Eine einheitliche, standardisierte, skalierbare und sichere Plattform – das ist das Ziel der IT-Modernisierung. Diese Plattform muss individuell auf die jeweiligen Anforderungen des KRITIS-Betriebs abgestimmt und mit einem durchdachten Rollout-Plan implementiert werden, der eine reibungslose Einführung neuer Prozesse ermöglicht. Neben den genannten Prinzipien sind Schulungsprogramme für Mitarbeiter und Vor-Ort-IT-Support entscheidende Bestandteile eines solchen Plans. Nachhaltig ist der IT-Modernisierungsprozess zudem durch eine kontinuierliche Überprüfung der Plattform hinsichtlich neuer Standards.
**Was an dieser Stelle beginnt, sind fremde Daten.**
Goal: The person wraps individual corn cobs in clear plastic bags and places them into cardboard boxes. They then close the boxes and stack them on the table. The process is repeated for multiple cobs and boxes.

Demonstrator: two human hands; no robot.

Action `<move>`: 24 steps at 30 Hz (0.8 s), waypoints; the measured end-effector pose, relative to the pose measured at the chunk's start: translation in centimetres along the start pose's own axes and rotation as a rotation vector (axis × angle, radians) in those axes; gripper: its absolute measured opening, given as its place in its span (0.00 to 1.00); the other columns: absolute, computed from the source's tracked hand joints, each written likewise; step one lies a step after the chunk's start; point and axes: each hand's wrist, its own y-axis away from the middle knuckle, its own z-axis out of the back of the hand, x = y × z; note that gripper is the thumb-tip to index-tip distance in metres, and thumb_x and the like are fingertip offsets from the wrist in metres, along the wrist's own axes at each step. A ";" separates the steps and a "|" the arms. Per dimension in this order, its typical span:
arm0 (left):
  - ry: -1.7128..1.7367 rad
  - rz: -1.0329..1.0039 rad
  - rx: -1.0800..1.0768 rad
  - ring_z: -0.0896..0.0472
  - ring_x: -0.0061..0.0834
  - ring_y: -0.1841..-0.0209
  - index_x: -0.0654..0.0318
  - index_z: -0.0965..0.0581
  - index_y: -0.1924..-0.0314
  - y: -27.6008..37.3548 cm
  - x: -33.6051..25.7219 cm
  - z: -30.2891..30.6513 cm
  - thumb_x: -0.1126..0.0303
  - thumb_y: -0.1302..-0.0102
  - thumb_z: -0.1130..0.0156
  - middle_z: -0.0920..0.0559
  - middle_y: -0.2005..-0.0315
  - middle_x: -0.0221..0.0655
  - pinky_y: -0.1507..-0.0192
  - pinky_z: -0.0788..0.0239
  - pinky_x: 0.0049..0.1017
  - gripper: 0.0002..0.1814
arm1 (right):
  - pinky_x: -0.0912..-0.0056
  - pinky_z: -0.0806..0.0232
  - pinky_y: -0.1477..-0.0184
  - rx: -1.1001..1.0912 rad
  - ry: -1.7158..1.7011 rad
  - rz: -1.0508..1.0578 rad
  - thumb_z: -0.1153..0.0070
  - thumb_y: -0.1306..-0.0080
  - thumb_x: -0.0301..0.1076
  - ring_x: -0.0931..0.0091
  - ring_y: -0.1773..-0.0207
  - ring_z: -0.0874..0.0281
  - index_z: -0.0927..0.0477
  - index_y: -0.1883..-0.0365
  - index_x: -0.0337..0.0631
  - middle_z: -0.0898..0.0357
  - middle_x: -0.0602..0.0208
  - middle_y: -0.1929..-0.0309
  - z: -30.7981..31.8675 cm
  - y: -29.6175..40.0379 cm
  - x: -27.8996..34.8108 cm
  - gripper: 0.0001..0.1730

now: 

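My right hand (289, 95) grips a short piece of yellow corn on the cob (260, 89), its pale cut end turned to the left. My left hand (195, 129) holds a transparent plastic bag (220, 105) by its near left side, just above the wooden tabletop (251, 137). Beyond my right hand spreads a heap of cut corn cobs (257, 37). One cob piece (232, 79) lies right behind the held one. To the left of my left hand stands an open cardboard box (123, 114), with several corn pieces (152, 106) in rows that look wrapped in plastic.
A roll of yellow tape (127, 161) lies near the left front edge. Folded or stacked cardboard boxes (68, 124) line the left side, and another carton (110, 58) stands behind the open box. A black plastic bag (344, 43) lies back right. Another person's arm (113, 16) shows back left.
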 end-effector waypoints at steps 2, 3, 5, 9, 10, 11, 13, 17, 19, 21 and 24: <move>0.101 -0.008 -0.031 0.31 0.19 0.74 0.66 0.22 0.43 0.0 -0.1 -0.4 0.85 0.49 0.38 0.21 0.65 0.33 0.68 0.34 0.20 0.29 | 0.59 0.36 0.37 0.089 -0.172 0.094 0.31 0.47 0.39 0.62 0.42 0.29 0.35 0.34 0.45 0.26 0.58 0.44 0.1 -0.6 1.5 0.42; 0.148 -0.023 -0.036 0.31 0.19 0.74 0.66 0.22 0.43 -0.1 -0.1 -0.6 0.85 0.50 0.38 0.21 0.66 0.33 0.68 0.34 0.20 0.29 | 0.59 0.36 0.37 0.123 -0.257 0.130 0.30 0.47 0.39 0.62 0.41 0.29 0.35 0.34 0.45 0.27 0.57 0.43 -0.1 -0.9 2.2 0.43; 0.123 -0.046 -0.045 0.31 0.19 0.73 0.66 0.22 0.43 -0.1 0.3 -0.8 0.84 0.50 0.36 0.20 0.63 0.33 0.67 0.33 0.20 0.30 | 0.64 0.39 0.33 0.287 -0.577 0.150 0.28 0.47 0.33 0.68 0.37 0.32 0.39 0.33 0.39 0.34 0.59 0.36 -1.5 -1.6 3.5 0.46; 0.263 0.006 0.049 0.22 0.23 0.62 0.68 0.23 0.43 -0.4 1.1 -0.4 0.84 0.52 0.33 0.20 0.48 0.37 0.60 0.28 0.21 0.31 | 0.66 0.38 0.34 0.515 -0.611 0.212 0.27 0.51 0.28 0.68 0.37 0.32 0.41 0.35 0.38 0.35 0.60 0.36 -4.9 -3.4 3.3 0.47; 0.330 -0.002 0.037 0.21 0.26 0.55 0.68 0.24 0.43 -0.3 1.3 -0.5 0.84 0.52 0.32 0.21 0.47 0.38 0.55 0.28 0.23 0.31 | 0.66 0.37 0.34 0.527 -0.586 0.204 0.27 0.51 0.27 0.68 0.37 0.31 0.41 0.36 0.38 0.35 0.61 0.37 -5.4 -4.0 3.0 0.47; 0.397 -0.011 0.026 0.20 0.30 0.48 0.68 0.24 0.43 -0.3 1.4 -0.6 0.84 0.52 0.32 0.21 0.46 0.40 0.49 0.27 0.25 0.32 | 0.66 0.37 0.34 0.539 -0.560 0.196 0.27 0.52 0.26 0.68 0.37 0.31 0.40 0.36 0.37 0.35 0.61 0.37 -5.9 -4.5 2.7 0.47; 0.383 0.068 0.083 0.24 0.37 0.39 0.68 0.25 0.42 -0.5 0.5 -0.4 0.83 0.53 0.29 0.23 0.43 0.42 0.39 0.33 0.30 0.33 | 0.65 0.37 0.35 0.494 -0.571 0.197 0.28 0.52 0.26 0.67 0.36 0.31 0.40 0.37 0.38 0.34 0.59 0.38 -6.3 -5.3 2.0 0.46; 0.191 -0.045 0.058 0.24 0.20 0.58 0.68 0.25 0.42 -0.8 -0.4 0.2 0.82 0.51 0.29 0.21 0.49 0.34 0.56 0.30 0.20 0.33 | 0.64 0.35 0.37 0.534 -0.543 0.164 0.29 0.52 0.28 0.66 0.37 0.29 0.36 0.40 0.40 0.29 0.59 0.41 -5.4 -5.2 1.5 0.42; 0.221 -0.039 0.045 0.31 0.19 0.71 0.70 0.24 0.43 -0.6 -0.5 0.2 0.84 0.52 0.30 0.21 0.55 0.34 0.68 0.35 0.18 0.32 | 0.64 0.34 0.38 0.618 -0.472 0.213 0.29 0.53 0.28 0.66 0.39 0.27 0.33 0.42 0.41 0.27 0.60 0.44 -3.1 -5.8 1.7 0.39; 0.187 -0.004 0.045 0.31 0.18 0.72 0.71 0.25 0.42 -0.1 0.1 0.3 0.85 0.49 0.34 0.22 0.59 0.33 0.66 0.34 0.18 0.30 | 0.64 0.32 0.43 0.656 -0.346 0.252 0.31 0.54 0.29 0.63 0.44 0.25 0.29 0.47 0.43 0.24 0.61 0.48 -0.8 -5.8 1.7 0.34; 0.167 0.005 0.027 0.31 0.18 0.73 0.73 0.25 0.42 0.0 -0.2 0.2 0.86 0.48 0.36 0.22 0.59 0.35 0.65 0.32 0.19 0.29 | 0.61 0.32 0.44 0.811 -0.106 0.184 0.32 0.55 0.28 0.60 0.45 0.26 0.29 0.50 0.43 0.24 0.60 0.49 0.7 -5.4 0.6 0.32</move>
Die Realisierung von Modernisierungsprojekten und der Aufbau einer sicheren Infrastruktur sind keine einfache Aufgabe und erfordern technologisches Know-how sowie spezifische Kenntnisse über die Gesundheitsbranche. Dass Gesundheitseinrichtungen davor zurückschrecken könnten, verwundert nicht – schließlich darf es während der Umsetzung nicht zu Ausfällen kommen und zugleich müssen spürbare Verbesserungen für die Nutzerinnen und Nutzer der  IT-Systeme realisiert werden. Ein Partner, der beides abdeckt, die Beratung und Begleitung dieser Transformation sowie das Management der IT als Managed Service Provider, kann genau diese Expertise und Best Practices einbringen. Er unterstützt Gesundheitseinrichtungen dabei, den Reifegrad zu analysieren, die passende Modernisierungsstrategie zu entwickeln sowie die neue Infrastruktur aufzubauen und in Betrieb zu nehmen.

 

Fazit

 

Die Bundesregierung möchte das Thema digitale Transformation des Gesundheitswesens aktiv vorantreiben, um eine sichere, zuverlässige Gesundheitsversorgung zu gewährleisten und Patientendaten zu schützen. Das ist allerdings nur dann möglich, wenn auch die Infrastruktur auf einen modernen Stand gebracht wird. Denn selbst die innovativste Software bringt nichts, wenn zugrundeliegende Strukturen ineffizient sind und Schwachstellen aufweisen. Darunter leiden sowohl Patienten als auch Mitarbeiter. Deshalb sollten Gesundheitseinrichtungen die Modernisierung zum wichtigen Bestandteil ihrer Digitalisierungsstrategie machen.